#### [TASK DESCRIPTION]
Using the listing below, set down exactly the lines starting at the line that contains "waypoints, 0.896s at" and ending at the line that contains "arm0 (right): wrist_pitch", both included, and no others.

++++++++++

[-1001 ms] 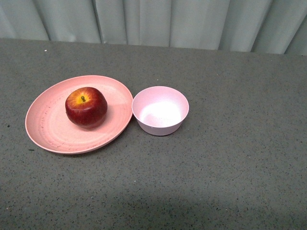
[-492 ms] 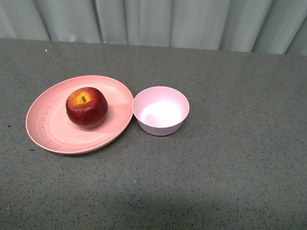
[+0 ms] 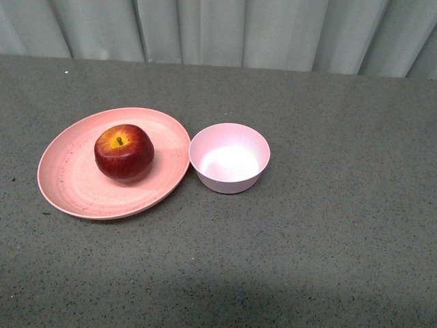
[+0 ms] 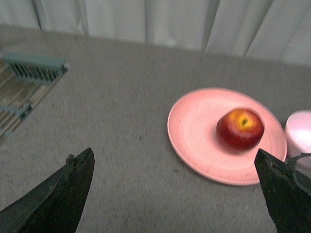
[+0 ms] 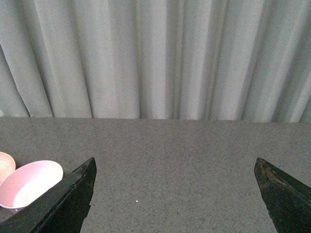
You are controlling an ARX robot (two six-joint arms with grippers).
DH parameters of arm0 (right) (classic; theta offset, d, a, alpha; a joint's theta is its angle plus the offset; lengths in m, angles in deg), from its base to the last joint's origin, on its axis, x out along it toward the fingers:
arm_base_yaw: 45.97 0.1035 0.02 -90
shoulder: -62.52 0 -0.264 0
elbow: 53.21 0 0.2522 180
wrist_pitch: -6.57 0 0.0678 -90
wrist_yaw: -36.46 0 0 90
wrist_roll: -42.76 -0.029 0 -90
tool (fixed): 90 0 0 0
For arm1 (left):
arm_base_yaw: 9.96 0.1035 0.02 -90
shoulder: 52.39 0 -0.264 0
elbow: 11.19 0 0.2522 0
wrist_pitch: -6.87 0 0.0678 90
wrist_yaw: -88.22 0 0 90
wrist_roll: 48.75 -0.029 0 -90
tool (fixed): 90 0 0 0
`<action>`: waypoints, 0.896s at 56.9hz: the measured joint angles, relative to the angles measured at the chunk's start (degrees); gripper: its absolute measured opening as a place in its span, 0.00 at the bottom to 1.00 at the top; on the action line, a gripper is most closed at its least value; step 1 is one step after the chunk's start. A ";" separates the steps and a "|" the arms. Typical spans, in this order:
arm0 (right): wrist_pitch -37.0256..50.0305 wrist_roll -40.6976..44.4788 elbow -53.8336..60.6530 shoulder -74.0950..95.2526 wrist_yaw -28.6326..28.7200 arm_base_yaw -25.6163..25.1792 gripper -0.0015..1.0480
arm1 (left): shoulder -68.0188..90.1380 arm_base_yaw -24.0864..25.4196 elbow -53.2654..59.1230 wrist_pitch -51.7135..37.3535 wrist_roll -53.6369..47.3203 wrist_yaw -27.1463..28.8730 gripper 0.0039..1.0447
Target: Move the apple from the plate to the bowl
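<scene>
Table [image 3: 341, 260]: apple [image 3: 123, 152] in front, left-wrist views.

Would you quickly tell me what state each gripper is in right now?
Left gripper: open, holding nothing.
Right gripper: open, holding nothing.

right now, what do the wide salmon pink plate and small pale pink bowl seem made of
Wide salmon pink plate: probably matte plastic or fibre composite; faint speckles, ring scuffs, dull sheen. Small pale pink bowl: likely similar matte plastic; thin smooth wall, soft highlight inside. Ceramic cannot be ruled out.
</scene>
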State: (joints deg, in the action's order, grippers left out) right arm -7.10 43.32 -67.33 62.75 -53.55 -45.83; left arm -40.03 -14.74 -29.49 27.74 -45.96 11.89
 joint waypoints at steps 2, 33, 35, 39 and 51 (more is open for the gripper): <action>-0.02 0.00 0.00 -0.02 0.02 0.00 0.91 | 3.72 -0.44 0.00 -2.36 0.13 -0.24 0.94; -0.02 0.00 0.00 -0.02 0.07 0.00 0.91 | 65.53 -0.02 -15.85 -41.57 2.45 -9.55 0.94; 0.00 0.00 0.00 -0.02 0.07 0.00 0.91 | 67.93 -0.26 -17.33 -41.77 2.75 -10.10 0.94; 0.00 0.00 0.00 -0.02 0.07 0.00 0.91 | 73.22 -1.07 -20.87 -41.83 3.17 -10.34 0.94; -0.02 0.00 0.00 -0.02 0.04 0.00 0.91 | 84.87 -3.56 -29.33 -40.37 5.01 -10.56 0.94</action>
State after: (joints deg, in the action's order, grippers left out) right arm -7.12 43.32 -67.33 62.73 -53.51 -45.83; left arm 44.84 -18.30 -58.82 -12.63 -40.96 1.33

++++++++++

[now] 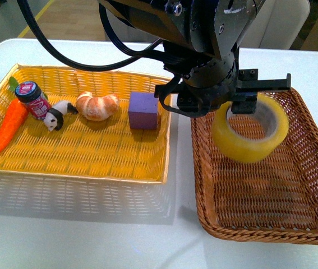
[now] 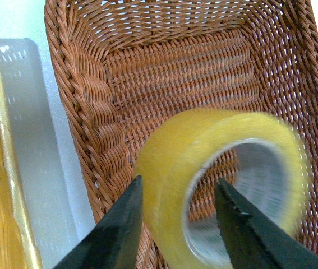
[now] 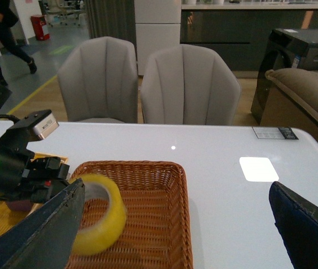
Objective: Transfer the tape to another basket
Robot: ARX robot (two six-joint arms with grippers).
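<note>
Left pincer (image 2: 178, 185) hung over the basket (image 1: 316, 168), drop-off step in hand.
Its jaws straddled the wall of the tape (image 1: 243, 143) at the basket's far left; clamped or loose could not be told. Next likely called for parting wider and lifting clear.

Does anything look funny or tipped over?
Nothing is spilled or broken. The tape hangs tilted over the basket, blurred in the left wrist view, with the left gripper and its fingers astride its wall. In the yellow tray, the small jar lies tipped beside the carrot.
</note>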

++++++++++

#### [TASK OUTPUT]
`<action>`: waypoints, 0.896s at 56.9hz: the measured joint angles, relative to the angles measured at the chunk's start (degrees); gripper: its absolute measured opening as a place in its span, 0.00 at the bottom to 1.00 at the top; on the action line, a gripper is most closed at its least value; step 1 is one step after the chunk's start. A ";" separates the steps and a "|" the arms. Typical spans, in this order:
arm0 (right): wrist_pitch -37.0256..50.0305 wrist_roll -40.6976..44.4788 elbow -53.8336..60.6530 shoulder -74.0950..95.2526 wrist_yaw -28.6326..28.7200 arm_base_yaw -25.6163..25.1792 gripper -0.0015..1.0480

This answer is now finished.